*** Begin section ***

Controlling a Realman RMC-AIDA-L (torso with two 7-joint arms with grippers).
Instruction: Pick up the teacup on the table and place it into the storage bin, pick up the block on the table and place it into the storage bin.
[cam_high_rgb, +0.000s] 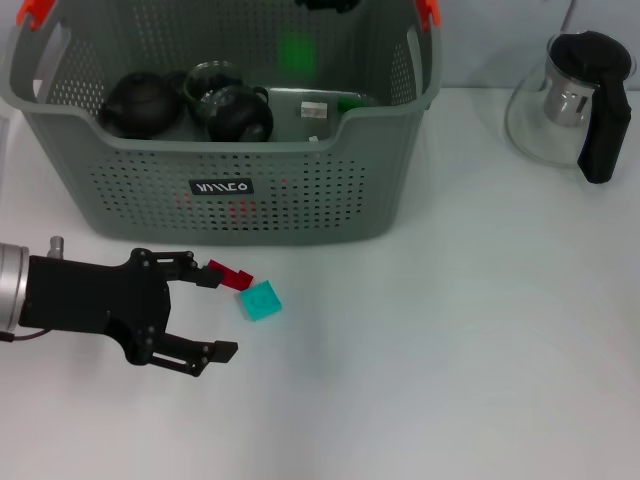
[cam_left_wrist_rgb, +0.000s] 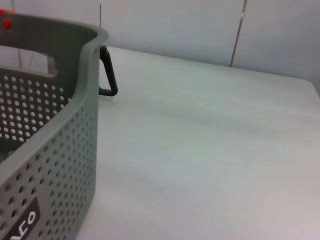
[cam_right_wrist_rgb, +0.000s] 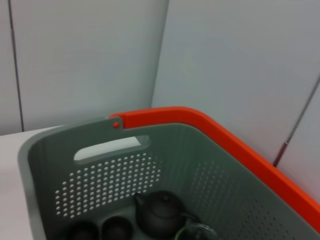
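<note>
Left pincer: lay low over the worktop, fingers spread wide, nothing between them
Teal block: on the worktop just off the fingertips; untouched
Red piece: touching the pincer's upper fingertip; beside the teal block
Storage bin: just beyond the pincer; held a dark teapot and teacups
Glass teapot: well apart, far side of the bin
Right pincer: cannot tell; it did not show, though the right wrist view looked down into the bin

The left gripper, jaws spread, sits beside a teal block on the tabletop, before the basket.
</note>
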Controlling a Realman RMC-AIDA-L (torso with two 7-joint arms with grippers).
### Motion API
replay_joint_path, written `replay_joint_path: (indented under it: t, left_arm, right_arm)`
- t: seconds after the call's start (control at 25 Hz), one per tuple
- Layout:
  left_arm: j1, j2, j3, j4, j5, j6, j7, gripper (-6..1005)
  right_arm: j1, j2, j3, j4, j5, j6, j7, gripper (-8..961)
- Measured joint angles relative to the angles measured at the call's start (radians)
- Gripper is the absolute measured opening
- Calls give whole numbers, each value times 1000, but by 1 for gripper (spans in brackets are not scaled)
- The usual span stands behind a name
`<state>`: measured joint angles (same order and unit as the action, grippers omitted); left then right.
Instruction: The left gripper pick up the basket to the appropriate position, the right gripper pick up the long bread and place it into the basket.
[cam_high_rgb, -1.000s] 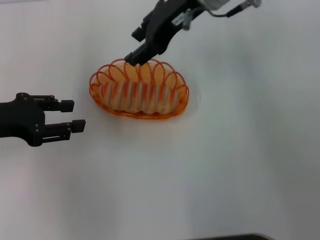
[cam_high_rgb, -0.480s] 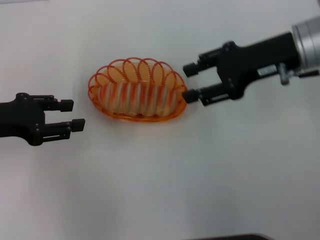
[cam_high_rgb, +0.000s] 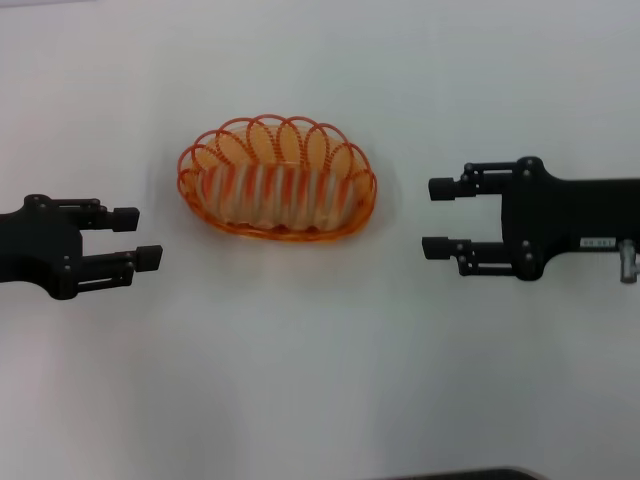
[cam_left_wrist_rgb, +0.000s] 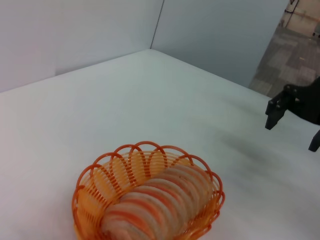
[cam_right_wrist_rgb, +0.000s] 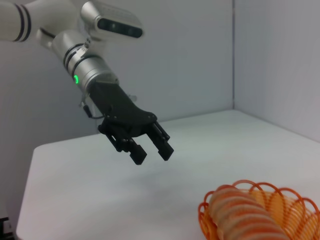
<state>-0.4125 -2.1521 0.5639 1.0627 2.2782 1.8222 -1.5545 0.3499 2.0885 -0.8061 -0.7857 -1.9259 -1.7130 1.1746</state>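
Observation:
The orange wire basket (cam_high_rgb: 200, 163) stands on the white table, a little left of centre in the head view. The long bread (cam_high_rgb: 275, 194) lies inside it, tan with orange-red stripes. My left gripper (cam_high_rgb: 140, 238) is open and empty, to the left of the basket and apart from it. My right gripper (cam_high_rgb: 437, 217) is open and empty, to the right of the basket and apart from it. The basket (cam_left_wrist_rgb: 84, 187) with the bread (cam_left_wrist_rgb: 155, 202) also shows in the left wrist view, and the basket (cam_right_wrist_rgb: 295, 210) with the bread (cam_right_wrist_rgb: 245, 217) in the right wrist view, with the left gripper (cam_right_wrist_rgb: 150, 150) farther off.
The white table (cam_high_rgb: 320, 380) spreads around the basket. Grey walls (cam_left_wrist_rgb: 210, 30) stand behind the table's far edges. A dark edge (cam_high_rgb: 460, 474) shows at the bottom of the head view.
My right gripper has left the basket's far rim, swung round to the right and drawn back, open and empty. The left gripper has backed slightly to the left. Basket and bread have not moved.

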Motion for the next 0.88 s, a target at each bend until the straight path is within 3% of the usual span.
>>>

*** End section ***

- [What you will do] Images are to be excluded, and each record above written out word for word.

- [Worked solution]
Controlling a Realman RMC-AIDA-L (torso with two 7-joint arms with grippers).
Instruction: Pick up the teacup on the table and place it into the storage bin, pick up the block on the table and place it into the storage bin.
[cam_high_rgb, +0.000s] 
[cam_left_wrist_rgb, +0.000s] 
[cam_right_wrist_rgb, +0.000s] 
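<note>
Left pincer: lay low over the worktop, fingers spread wide, nothing between them
Teal block: on the worktop just off the fingertips; untouched
Red piece: touching the pincer's upper fingertip; beside the teal block
Storage bin: just beyond the pincer; held a dark teapot and teacups
Glass teapot: well apart, far side of the bin
Right pincer: cannot tell; it did not show, though the right wrist view looked down into the bin

The left gripper, jaws spread, sits beside a teal block on the tabletop, before the basket.
</note>
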Controlling a Realman RMC-AIDA-L (torso with two 7-joint arms with grippers).
### Motion API
replay_joint_path, written `replay_joint_path: (indented under it: t, left_arm, right_arm)`
- t: seconds after the call's start (control at 25 Hz), one per tuple
- Layout:
  left_arm: j1, j2, j3, j4, j5, j6, j7, gripper (-6..1005)
  right_arm: j1, j2, j3, j4, j5, j6, j7, gripper (-8..961)
- Measured joint angles relative to the angles measured at the call's start (radians)
- Gripper is the absolute measured opening
- Calls give whole numbers, each value times 1000, but by 1 for gripper (spans in brackets are not scaled)
- The usual span stands behind a name
`<state>`: measured joint angles (same order and unit as the action, grippers omitted); left then right.
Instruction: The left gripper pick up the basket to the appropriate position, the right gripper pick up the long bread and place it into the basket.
[cam_high_rgb, -1.000s] 
[cam_high_rgb, -0.480s] 
[cam_high_rgb, +0.000s] 
[cam_left_wrist_rgb, +0.000s] 
[cam_right_wrist_rgb, +0.000s] 
<state>-0.4125 -2.1521 0.5639 1.0627 2.2782 1.8222 -1.5545 0.3499 2.0885 -0.8061 -0.7857 -1.9259 -1.7130 1.1746</state>
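Observation:
The orange wire basket (cam_high_rgb: 200, 163) stands on the white table, a little left of centre in the head view. The long bread (cam_high_rgb: 275, 194) lies inside it, tan with orange-red stripes. My left gripper (cam_high_rgb: 140, 238) is open and empty, to the left of the basket and apart from it. My right gripper (cam_high_rgb: 437, 217) is open and empty, to the right of the basket and apart from it. The basket (cam_left_wrist_rgb: 84, 187) with the bread (cam_left_wrist_rgb: 155, 202) also shows in the left wrist view, and the basket (cam_right_wrist_rgb: 295, 210) with the bread (cam_right_wrist_rgb: 245, 217) in the right wrist view, with the left gripper (cam_right_wrist_rgb: 150, 150) farther off.
The white table (cam_high_rgb: 320, 380) spreads around the basket. Grey walls (cam_left_wrist_rgb: 210, 30) stand behind the table's far edges. A dark edge (cam_high_rgb: 460, 474) shows at the bottom of the head view.
My right gripper has left the basket's far rim, swung round to the right and drawn back, open and empty. The left gripper has backed slightly to the left. Basket and bread have not moved.
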
Motion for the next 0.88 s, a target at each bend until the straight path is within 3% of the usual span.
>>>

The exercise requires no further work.